> Aim of the task:
Skip the pictures. Set down, word for word, the lines from the start of the material up to and including the line with "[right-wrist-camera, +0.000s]".

[Given information — start]

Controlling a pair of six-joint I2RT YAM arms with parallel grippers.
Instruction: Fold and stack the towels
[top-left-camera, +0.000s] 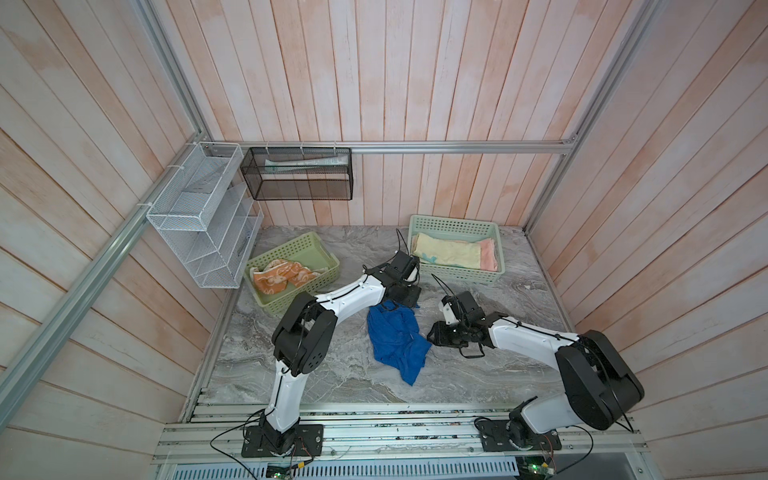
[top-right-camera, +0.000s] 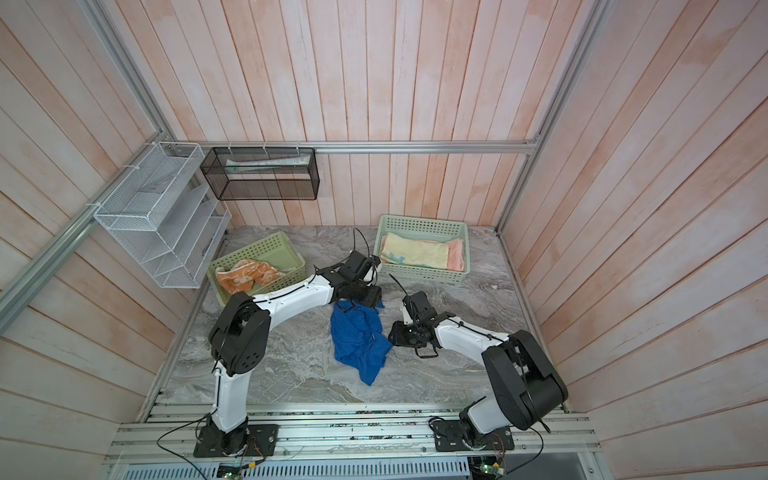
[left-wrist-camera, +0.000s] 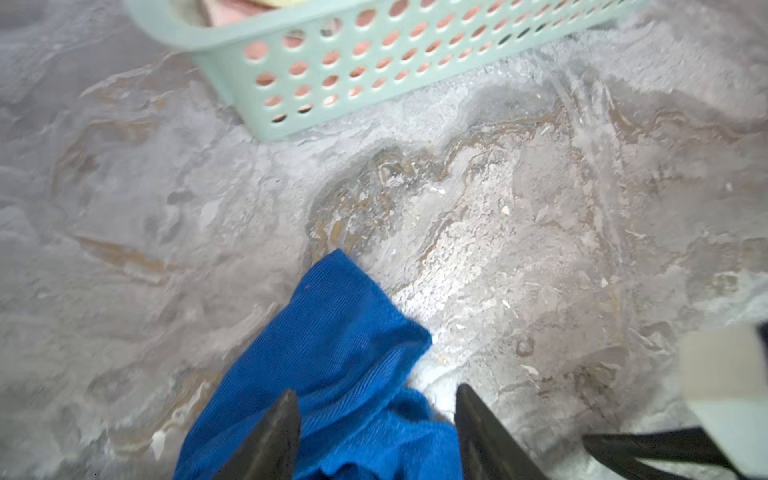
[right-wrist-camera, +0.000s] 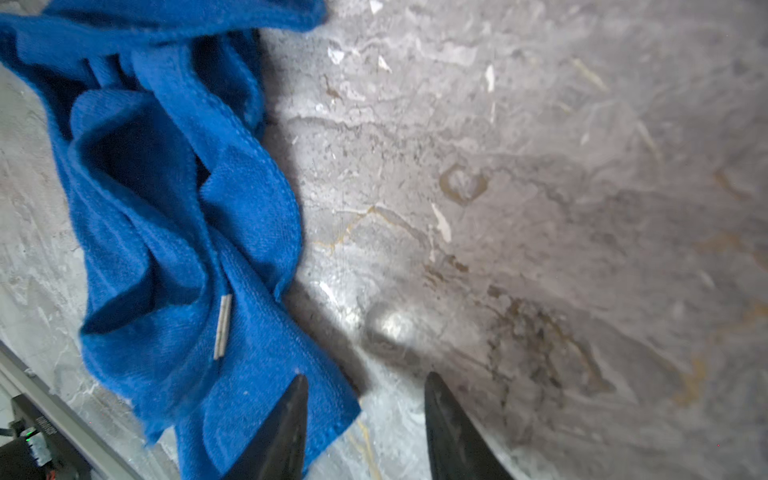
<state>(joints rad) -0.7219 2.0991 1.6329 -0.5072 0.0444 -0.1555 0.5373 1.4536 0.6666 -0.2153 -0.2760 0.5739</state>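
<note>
Towels: blue towel (top-left-camera: 395, 336) lies crumpled and unfolded mid-table (top-left-camera: 478, 374), between both arms. L gripper (left-wrist-camera: 376, 390) sits over its far corner, near the front wall of R basket (top-left-camera: 453, 222). Fingers are apart w/ cloth loose between them; I see nothing pinched. R gripper (right-wrist-camera: 366, 375) is low at the towel's R edge, fingers apart, one over the hem, bare marble in the gap, no hold. Yellow towel (top-left-camera: 446, 251) and pink towel (top-left-camera: 489, 253) lie folded in R basket. Orange towel (top-left-camera: 278, 278) is bunched in L basket (top-left-camera: 291, 245). Open room: bare marble btw the blue towel's near tip and the arm bases, plus the far R side.
</note>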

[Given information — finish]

> Your response:
Controlling a pair of six-joint I2RT YAM arms with parallel grippers.
Instruction: Fold and stack the towels
[top-left-camera, +0.000s] 
[top-right-camera, +0.000s] 
[left-wrist-camera, +0.000s] 
[right-wrist-camera, +0.000s] 

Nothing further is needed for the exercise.